→ Exercise:
Return the data below exactly, stopping after the line with "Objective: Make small".
───── Given material
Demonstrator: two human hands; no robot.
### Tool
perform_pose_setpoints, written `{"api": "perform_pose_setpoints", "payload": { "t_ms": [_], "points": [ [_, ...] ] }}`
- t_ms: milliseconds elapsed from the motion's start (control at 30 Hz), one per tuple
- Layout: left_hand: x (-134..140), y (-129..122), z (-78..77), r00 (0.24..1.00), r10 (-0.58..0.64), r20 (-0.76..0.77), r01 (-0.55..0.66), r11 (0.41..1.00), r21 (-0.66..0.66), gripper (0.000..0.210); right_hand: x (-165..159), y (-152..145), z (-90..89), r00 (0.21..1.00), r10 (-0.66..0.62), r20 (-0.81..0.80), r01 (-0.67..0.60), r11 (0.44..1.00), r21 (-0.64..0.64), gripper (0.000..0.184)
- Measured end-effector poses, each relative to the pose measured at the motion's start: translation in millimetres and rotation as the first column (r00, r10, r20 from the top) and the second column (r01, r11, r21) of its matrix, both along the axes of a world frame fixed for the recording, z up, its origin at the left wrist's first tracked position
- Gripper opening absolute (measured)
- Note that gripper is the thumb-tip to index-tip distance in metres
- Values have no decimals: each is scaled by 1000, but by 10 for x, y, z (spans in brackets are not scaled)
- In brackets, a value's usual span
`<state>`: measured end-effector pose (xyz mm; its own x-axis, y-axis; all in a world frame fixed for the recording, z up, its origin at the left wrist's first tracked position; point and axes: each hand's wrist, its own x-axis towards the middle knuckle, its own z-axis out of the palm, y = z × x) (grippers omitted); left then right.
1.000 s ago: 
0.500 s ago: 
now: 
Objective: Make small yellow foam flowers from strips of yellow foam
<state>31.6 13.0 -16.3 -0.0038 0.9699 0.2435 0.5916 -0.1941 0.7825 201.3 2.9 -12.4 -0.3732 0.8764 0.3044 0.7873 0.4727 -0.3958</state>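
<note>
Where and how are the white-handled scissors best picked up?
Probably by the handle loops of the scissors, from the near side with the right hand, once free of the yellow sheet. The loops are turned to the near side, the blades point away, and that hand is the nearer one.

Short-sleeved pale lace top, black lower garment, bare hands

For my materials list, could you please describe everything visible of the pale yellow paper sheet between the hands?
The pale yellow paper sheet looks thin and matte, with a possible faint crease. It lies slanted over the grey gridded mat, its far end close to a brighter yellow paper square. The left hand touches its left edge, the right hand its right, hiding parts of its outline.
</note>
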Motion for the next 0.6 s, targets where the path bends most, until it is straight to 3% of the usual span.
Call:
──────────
→ Expected answer:
Demonstrator: two human hands; no robot.
### Tool
perform_pose_setpoints, written `{"api": "perform_pose_setpoints", "payload": { "t_ms": [_], "points": [ [_, ...] ] }}`
- t_ms: milliseconds elapsed from the motion's start (control at 30 Hz), one per tuple
- Layout: left_hand: x (-134..140), y (-129..122), z (-78..77), r00 (0.24..1.00), r10 (-0.58..0.64), r20 (-0.76..0.77), r01 (-0.55..0.66), r11 (0.41..1.00), r21 (-0.66..0.66), gripper (0.000..0.210); right_hand: x (-165..159), y (-152..145), z (-90..89), r00 (0.21..1.00), r10 (-0.66..0.62), r20 (-0.81..0.80), r01 (-0.67..0.60), r11 (0.44..1.00), r21 (-0.64..0.64), gripper (0.000..0.184)
- Measured end-effector poses, each relative to the pose measured at the motion's start: translation in millimetres and rotation as the first column (r00, r10, r20 from the top) and the second column (r01, r11, r21) of its matrix, both along the axes of a world frame fixed for the recording, z up, its origin at the left wrist's first tracked position
- Gripper opening absolute (measured)
- Note that gripper is the thumb-tip to index-tip distance in metres
- Values have no decimals: each is scaled by 1000, but by 10 for x, y, z (spans in brackets are not scaled)
- In brackets, a value's usual span
`<state>`: measured end-effector pose (xyz mm; its own x-axis, y-axis; all in a world frame fixed for the recording, z up, its origin at the left wrist's first tracked position; point and axes: each hand's wrist, its own x-axis towards the middle knuckle, its own z-axis out of the palm, y = z × x) (grippers omitted); left then right.
1.000 s ago: 
0.500 s ago: 
now: 
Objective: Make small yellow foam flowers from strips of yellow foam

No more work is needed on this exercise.